ADDIS ABABA, Ethiopia (AP) — Ethiopia on Saturday said it is set to begin filling a $4.6 billion hydroelectric dam on the Blue Nile within the next two weeks and that construction will continue, hours after the leaders of Egypt, Sudan and Ethiopia agreed late Friday to return to talks aimed at reaching an accord over its operation.

“It is in this period that the three countries have agreed to reach a final agreement on few pending matters,” a statement from the Ethiopian prime minister’s office said.

Egypt and Sudan had said Ethiopia would refrain from filling the dam next month until the countries reached a deal.

Early Saturday, Seleshi Bekele, Ethiopia’s water and energy minister, confirmed that the countries had decided during an African Union summit to restart stalled negotiations and finalize an agreement over the contentious mega-project within two to three weeks, with support from the AU.

That announcement was a modest reprieve from weeks of bellicose rhetoric and escalating tensions over the Grand Ethiopian Renaissance Dam, Africa’s largest, which Ethiopia had vowed to start filling at the start of the rainy season in July.

Ethiopia has hinged its development ambitions on the colossal dam, describing it as a crucial lifeline to bring millions out of poverty.

Egypt, which relies on the Nile for more than 90% of its water supplies and already faces high water stress, fears a devastating impact on its booming population of 100 million.
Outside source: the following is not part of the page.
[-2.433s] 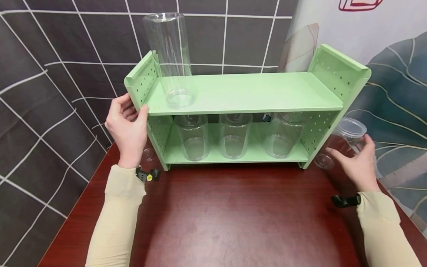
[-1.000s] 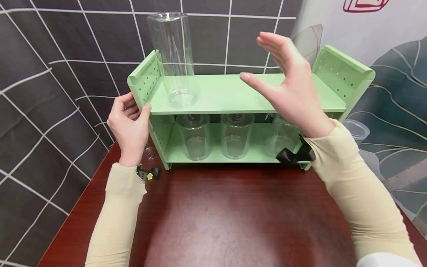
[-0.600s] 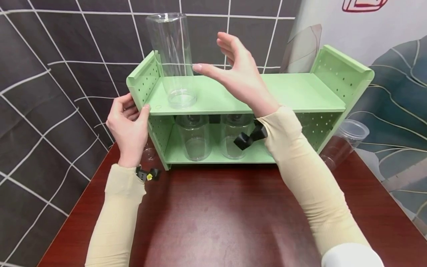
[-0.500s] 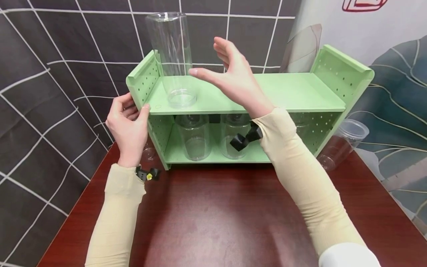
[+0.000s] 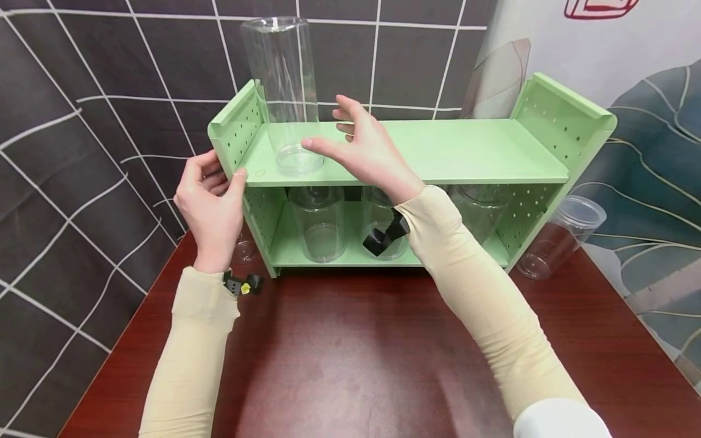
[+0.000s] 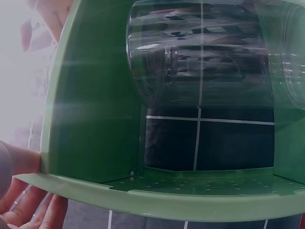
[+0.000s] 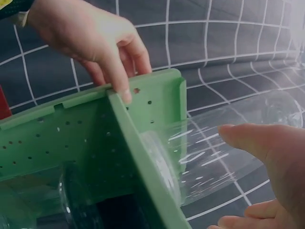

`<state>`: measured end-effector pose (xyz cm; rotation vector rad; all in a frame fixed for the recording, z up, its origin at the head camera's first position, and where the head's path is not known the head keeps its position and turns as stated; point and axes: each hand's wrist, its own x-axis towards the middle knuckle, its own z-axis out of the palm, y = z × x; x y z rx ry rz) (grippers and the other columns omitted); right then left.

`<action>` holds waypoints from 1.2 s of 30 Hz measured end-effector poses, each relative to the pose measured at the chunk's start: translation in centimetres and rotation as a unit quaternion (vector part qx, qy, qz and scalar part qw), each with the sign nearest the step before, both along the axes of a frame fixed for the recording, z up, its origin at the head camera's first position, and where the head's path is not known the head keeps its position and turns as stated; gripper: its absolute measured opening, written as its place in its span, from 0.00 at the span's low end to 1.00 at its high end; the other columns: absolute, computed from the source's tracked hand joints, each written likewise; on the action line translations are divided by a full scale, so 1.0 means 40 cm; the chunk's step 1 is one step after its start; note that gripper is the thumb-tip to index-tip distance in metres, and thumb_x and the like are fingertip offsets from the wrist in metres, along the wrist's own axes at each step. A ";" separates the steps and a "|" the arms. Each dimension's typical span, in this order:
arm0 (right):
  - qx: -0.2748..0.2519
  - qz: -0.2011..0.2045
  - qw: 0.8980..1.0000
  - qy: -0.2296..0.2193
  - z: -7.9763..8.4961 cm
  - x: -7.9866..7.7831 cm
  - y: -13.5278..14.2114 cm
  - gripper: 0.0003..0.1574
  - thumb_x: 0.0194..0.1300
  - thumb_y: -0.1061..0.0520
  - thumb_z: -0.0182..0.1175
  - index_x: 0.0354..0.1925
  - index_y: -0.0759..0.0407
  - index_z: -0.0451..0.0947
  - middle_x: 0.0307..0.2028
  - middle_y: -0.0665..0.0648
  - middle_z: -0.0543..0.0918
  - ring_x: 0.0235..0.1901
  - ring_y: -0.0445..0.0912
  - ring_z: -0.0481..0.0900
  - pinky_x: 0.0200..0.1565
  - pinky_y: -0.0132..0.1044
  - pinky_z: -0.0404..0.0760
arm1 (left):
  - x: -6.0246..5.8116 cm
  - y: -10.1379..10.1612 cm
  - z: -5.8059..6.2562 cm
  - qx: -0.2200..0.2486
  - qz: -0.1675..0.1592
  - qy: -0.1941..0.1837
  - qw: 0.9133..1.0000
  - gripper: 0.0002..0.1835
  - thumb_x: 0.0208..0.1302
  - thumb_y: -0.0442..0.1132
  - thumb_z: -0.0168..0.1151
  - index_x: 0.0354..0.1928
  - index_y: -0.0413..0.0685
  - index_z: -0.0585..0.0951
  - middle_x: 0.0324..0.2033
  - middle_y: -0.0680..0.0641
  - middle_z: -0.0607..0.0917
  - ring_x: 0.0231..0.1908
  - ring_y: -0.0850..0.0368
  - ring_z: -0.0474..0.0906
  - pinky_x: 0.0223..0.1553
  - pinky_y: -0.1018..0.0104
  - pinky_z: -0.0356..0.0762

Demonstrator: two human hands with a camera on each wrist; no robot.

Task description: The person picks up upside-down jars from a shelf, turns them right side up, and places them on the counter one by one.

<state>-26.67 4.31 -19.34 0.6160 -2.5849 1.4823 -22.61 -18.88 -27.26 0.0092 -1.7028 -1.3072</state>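
Observation:
A light green two-tier metal shelf [image 5: 465,149] with perforated side panels stands on the table. My left hand [image 5: 210,210] grips its left side panel, thumb over the front edge and fingers behind; the left wrist view shows the same hold. On the top tier, at the left end, a tall clear plastic jar [image 5: 280,79] stands upright. Beside it is my right hand [image 5: 372,149], fingers spread and thumb before the jar's lower part. In the right wrist view the thumb lies over the jar's outline; whether it touches, I cannot tell.
Clear jars [image 5: 323,234] stand on the lower tier, partly behind my right arm. Right of the shelf, a lidded clear jar [image 5: 564,237] is on the dark red table [image 5: 350,353]. Another clear container [image 5: 244,249] shows by my left wrist. A dark tiled wall [image 5: 405,67] rises behind.
My right hand has let go of the jar right of the shelf, moved left across the top tier, and then lowered beside the tall jar. The left hand stays on the side panel.

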 end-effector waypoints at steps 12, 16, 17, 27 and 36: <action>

Sudan, which also depends on the Nile for water, has played a key role in bringing the two sides together after the collapse of U.S.-mediated talks in February.

In an interview with The Associated Press this month, Ethiopian Foreign Minister Gedu Andargachew warned that his country could begin filling the dam’s reservoir unilaterally, after the latest round of talks with Egypt and Sudan failed to reach an accord governing how the dam will be filled and operated.
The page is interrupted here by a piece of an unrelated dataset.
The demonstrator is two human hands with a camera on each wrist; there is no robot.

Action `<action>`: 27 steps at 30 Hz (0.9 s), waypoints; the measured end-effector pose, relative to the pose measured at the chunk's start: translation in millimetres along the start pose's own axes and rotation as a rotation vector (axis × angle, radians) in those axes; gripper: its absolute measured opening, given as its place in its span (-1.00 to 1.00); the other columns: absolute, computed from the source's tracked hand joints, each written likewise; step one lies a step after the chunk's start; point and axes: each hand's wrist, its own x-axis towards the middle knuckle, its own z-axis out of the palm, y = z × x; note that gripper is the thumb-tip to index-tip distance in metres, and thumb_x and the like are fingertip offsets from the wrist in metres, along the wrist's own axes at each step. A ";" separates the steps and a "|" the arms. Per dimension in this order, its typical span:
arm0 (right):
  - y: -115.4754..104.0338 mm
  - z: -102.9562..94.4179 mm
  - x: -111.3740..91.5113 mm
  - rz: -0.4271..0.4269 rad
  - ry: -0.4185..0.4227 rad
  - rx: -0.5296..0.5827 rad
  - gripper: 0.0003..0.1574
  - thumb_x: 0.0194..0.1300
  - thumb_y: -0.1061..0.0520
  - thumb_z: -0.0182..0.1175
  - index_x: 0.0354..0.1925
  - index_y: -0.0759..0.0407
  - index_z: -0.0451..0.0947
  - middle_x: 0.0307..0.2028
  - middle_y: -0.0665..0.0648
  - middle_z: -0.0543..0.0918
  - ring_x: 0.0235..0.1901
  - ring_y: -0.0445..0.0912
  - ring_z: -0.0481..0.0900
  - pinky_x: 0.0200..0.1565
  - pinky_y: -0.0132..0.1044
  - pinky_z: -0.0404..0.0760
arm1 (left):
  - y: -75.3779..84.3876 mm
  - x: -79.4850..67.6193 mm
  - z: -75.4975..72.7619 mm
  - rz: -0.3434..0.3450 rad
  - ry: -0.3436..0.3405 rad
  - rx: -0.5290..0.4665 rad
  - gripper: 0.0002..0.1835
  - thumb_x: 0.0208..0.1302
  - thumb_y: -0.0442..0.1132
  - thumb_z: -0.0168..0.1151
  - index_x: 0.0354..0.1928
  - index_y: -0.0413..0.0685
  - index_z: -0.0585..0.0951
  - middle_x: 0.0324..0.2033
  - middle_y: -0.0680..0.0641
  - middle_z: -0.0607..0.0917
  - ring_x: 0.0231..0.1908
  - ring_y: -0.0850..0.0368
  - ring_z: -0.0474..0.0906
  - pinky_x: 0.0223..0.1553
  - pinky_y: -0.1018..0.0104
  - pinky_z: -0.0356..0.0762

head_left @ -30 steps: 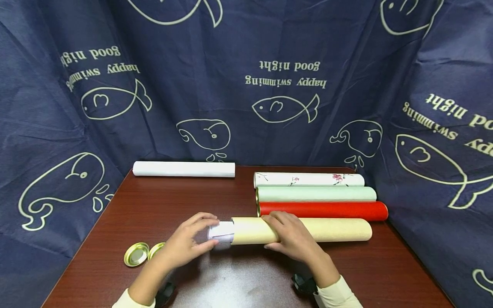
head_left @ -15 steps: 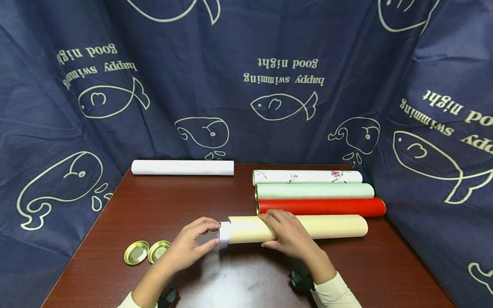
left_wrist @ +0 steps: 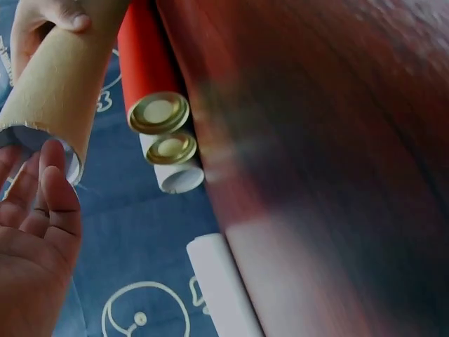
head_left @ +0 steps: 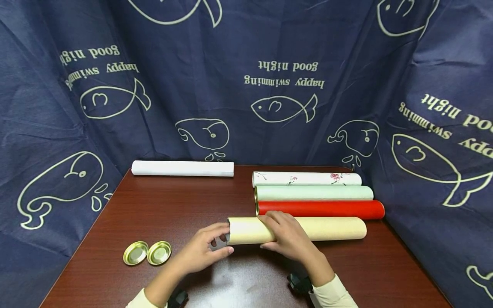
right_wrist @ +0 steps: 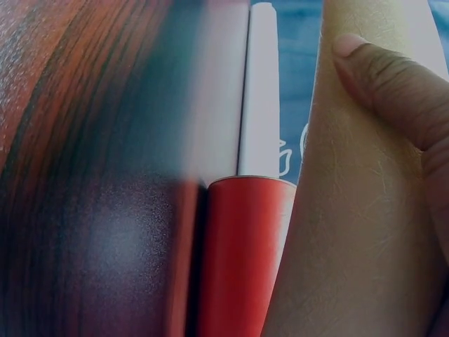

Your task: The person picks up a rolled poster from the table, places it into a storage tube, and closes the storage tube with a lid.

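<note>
Printed in cream on the dark blue fabric curtain [head_left: 215, 77], upside down throughout, in two lines. Slightly right of upper centre, readable in full as central lettering [head_left: 269, 81]: "good night" over "happy swimming", just above a cream outline-drawn fish [head_left: 283, 108]. Repeated at upper left as slanting lettering [head_left: 105, 52], with "good" and "happy" clear but the ends of "night" and "swimming" lost in a fold. Repeated at right as sloping lettering [head_left: 441, 105], with "night" and "swimming" legible, "good" and "happy" cut by the frame's edge.
</note>
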 end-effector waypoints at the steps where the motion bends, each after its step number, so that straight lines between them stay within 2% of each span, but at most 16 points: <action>1: -0.1 0.0 0.0 0.001 0.000 0.000 -0.01 -0.21 -0.16 0.64 0.19 0.08 0.51 -0.01 0.08 0.58 -0.01 -0.01 0.56 0.05 -0.04 0.54 | -1.0 -1.7 -2.0 0.006 0.010 0.004 -0.54 0.29 -0.09 0.38 0.17 -0.10 0.60 0.13 -0.04 0.59 -0.17 0.09 0.58 -0.30 0.34 0.59; 5: -0.3 -0.8 -0.2 0.000 0.006 0.001 -0.01 -0.21 -0.16 0.64 0.19 0.07 0.50 0.00 0.09 0.58 0.00 0.01 0.56 0.05 -0.04 0.55 | -6.6 -12.5 -16.6 0.006 0.044 0.051 -0.53 0.26 -0.12 0.40 0.18 -0.08 0.59 0.14 -0.02 0.59 -0.11 0.01 0.60 -0.26 0.23 0.62; 8: -0.3 -1.1 -0.2 -0.002 0.006 0.008 -0.01 -0.20 -0.16 0.64 0.19 0.08 0.50 0.01 0.10 0.58 0.01 0.01 0.56 0.05 -0.03 0.55 | -13.4 -23.5 -31.6 -0.010 0.060 0.126 -0.52 0.21 -0.17 0.44 0.18 -0.05 0.59 0.12 -0.01 0.59 -0.06 -0.02 0.61 -0.19 0.13 0.65; 13: -0.2 0.4 -1.5 0.005 0.002 0.004 -0.01 -0.20 -0.18 0.63 0.19 0.07 0.50 0.02 0.09 0.57 0.02 0.00 0.56 0.06 -0.04 0.54 | -27.2 -44.8 -56.0 -0.043 0.054 0.363 -0.50 0.08 -0.21 0.54 0.10 -0.03 0.63 0.04 0.03 0.62 0.03 0.03 0.59 -0.05 0.04 0.61; 16: -1.3 2.3 -1.9 0.001 0.005 0.005 -0.01 -0.21 -0.18 0.63 0.19 0.07 0.51 0.02 0.09 0.58 0.03 0.00 0.55 0.06 -0.03 0.54 | -33.3 -59.6 -67.6 -0.080 0.011 0.525 -0.56 0.05 -0.16 0.55 0.00 -0.02 0.66 -0.04 0.09 0.63 -0.02 0.09 0.57 -0.04 0.05 0.58; 18: -1.6 3.1 -1.9 -0.009 0.003 0.007 -0.01 -0.20 -0.18 0.62 0.19 0.09 0.51 0.02 0.10 0.58 0.03 0.01 0.55 0.07 -0.03 0.53 | -36.1 -68.7 -73.1 -0.102 -0.025 0.586 -0.58 0.02 -0.13 0.56 -0.06 -0.02 0.67 -0.10 0.11 0.63 -0.07 0.09 0.57 -0.08 0.03 0.58; 22: -1.3 4.7 -2.4 -0.016 0.005 0.006 -0.01 -0.20 -0.19 0.62 0.18 0.09 0.50 0.02 0.10 0.58 0.03 0.01 0.55 0.08 -0.03 0.53 | -39.5 -83.7 -82.3 -0.157 -0.062 0.630 -0.51 -0.08 -0.08 0.60 -0.07 -0.02 0.68 -0.12 0.09 0.63 -0.09 0.03 0.57 -0.13 -0.03 0.56; 27: 0.1 4.9 -2.5 -0.018 0.026 0.011 0.00 -0.23 -0.19 0.63 0.18 0.09 0.51 0.01 0.09 0.57 0.02 0.00 0.55 0.09 -0.03 0.53 | -44.5 -93.2 -92.3 -0.190 -0.070 0.647 -0.43 -0.20 -0.04 0.64 -0.05 0.03 0.68 -0.13 0.09 0.61 -0.09 0.00 0.56 -0.17 -0.04 0.55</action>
After an AU video conference chaired by South Africa late Friday, Egyptian President Abdel Fattah el-Sissi said that “all parties” had pledged not to take “any unilateral action” by filling the dam without a final agreement, said Bassam Radi, Egypt’s presidency spokesman.

Sudanese Prime Minister Abdalla Hamdok also indicated the impasse between the Nile basin countries had eased, saying the nations had agreed to restart negotiations through a technical committee with the aim of finalizing a deal in two weeks. Ethiopia won’t fill the dam before inking the much-anticipated deal, Hamdok’s statement added.
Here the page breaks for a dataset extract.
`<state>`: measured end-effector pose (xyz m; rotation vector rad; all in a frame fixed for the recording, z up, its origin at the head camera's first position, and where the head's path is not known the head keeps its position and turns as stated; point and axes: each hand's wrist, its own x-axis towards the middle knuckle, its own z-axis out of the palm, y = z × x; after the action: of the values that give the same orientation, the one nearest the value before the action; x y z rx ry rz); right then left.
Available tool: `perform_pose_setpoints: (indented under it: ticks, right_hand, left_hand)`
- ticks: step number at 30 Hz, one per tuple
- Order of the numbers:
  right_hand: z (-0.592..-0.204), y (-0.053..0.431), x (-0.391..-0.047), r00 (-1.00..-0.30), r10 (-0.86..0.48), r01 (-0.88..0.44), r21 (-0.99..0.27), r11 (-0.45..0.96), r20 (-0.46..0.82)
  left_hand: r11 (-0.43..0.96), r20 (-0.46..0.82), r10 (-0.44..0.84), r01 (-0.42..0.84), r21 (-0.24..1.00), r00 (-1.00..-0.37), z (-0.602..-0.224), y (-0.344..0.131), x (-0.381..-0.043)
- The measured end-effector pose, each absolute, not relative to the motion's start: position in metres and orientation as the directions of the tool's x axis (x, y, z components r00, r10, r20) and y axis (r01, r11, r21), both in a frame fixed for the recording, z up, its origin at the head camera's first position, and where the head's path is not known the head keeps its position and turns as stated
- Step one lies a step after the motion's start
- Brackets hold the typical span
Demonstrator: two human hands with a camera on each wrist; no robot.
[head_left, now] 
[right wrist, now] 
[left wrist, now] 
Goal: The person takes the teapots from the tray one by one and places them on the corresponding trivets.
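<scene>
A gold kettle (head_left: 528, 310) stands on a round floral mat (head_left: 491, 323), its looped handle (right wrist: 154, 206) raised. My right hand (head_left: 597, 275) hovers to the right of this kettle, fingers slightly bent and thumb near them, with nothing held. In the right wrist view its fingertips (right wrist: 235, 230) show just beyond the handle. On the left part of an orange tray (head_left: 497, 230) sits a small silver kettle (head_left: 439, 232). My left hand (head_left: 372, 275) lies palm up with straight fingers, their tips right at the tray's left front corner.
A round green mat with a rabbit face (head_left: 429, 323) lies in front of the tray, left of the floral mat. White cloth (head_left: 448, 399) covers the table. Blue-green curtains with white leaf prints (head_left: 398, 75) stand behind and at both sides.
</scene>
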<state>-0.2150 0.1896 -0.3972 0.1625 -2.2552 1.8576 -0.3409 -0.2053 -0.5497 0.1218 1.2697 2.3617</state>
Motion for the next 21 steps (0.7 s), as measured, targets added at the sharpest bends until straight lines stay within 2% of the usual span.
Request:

African Union Commission Chairman Moussa Faki Mahamat said the countries “agreed to an AU-led process to resolve outstanding issues,” without elaborating.

Sticking points in the talks have been how much water Ethiopia will release downstream from the dam if a multi-year drought occurs and how Ethiopia, Egypt and Sudan will resolve any future disagreements.

Both Egypt and Sudan have appealed to the U.N. Security Council to intervene in the years-long dispute and help the countries avert a crisis. The council is set to hold a public meeting on the issue Monday.

Ethiopia does not support that route, and the new statement by Ethiopian Prime Minister Abiy Ahmed’s office said Friday’s meeting “resolved to notify the United Nations Security Council that the African Union is seized of the matter.”

The statement also urged all three countries in the talks “to cease unnecessary media escalation.”

Filling the dam without an agreement could bring the stand-off to a critical juncture. Both Egypt and Ethiopia have hinted at military steps to protect their interests, and experts fear a breakdown in talks could lead to open conflict.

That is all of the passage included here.